• Work instructions
Return every line below exactly, leaving nothing out.

──────── Dataset section ────────

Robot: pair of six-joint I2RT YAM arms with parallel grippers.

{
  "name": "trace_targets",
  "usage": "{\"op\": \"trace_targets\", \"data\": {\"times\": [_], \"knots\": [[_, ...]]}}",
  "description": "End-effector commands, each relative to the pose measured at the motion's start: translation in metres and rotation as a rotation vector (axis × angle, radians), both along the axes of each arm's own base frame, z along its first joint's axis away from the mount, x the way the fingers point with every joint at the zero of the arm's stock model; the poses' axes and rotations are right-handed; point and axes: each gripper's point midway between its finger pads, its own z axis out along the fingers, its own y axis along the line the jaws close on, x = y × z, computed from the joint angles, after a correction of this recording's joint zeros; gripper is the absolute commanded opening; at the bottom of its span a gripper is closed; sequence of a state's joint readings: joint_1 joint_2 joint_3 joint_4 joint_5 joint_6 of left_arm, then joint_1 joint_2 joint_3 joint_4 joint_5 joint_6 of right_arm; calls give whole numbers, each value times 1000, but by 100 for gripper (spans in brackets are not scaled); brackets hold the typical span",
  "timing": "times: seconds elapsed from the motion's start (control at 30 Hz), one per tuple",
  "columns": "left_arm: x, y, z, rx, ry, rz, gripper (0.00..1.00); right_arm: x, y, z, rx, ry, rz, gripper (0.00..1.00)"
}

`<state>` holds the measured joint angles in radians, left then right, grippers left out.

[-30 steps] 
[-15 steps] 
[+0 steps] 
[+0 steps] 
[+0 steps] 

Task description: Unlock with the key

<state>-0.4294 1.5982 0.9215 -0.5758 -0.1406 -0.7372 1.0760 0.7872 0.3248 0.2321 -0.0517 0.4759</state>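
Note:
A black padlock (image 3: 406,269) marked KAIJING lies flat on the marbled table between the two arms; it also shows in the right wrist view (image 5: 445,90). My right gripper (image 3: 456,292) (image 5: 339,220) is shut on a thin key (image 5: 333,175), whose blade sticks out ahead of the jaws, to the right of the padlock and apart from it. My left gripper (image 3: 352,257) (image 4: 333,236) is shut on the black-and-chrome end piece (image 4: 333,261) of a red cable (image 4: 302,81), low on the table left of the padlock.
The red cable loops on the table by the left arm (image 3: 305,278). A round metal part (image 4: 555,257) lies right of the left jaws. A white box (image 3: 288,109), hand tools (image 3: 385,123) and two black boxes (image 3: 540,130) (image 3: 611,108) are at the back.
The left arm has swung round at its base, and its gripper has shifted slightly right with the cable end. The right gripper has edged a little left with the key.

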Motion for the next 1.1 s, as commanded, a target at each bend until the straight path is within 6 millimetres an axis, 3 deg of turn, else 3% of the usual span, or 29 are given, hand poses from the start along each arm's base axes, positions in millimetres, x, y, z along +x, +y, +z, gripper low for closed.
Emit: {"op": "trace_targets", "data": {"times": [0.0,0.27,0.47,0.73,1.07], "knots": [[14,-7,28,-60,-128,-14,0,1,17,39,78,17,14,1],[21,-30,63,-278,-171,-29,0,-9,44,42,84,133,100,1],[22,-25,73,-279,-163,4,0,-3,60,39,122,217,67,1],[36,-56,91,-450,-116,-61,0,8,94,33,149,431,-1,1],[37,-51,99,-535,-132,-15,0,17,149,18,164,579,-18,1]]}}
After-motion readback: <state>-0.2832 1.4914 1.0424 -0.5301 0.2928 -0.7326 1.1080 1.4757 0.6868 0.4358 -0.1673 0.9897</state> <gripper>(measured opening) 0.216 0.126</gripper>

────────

• Task solution
Robot: pair of six-joint I2RT YAM arms with parallel grippers.

{
  "name": "trace_targets",
  "usage": "{\"op\": \"trace_targets\", \"data\": {\"times\": [_], \"knots\": [[_, ...]]}}",
  "description": "End-effector commands, each relative to the pose measured at the motion's start: translation in metres and rotation as a rotation vector (axis × angle, radians), both along the axes of each arm's own base frame, z along its first joint's axis away from the mount, x the way the fingers point with every joint at the zero of the arm's stock model; the poses' axes and rotations are right-handed; point and axes: each gripper's point midway between its finger pads, its own z axis out along the fingers, its own y axis along the line the jaws close on, x = y × z, computed from the joint angles, after a correction of this recording's joint zeros; gripper is the absolute commanded opening; at the bottom of its span a gripper is closed; sequence of a state's joint readings: joint_1 joint_2 joint_3 joint_4 joint_5 joint_6 of left_arm, then joint_1 joint_2 joint_3 joint_4 joint_5 joint_6 of right_arm; calls give whole numbers, each value times 1000, but by 100 for gripper (spans in brackets are not scaled); brackets hold the typical span",
  "timing": "times: seconds elapsed from the motion's start (control at 30 Hz), one per tuple",
  "columns": "left_arm: x, y, z, rx, ry, rz, gripper (0.00..1.00); right_arm: x, y, z, rx, ry, rz, gripper (0.00..1.00)"
}

`<state>` holds the measured joint angles in radians, left then right, grippers left out.

[-30 steps] 
[-15 steps] 
[+0 steps] 
[+0 steps] 
[+0 steps] 

Task description: Unlock with the key

<state>-0.4294 1.5982 0.9215 -0.5758 -0.1406 -0.7372 1.0760 0.7872 0.3248 0.2321 -0.0517 0.4759</state>
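Note:
A black padlock (image 3: 406,269) marked KAIJING lies flat on the marbled table between the two arms; it also shows in the right wrist view (image 5: 445,90). My right gripper (image 3: 456,292) (image 5: 339,220) is shut on a thin key (image 5: 333,175), whose blade sticks out ahead of the jaws, to the right of the padlock and apart from it. My left gripper (image 3: 352,257) (image 4: 333,236) is shut on the black-and-chrome end piece (image 4: 333,261) of a red cable (image 4: 302,81), low on the table left of the padlock.
The red cable loops on the table by the left arm (image 3: 305,278). A round metal part (image 4: 555,257) lies right of the left jaws. A white box (image 3: 288,109), hand tools (image 3: 385,123) and two black boxes (image 3: 540,130) (image 3: 611,108) are at the back.
The left arm has swung round at its base, and its gripper has shifted slightly right with the cable end. The right gripper has edged a little left with the key.
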
Motion for the next 1.1 s, as commanded, a target at each bend until the straight path is within 6 millimetres an axis, 3 deg of turn, else 3% of the usual span, or 29 are given, hand poses from the start along each arm's base axes, positions in millimetres, x, y, z along +x, +y, +z, gripper low for closed.
Emit: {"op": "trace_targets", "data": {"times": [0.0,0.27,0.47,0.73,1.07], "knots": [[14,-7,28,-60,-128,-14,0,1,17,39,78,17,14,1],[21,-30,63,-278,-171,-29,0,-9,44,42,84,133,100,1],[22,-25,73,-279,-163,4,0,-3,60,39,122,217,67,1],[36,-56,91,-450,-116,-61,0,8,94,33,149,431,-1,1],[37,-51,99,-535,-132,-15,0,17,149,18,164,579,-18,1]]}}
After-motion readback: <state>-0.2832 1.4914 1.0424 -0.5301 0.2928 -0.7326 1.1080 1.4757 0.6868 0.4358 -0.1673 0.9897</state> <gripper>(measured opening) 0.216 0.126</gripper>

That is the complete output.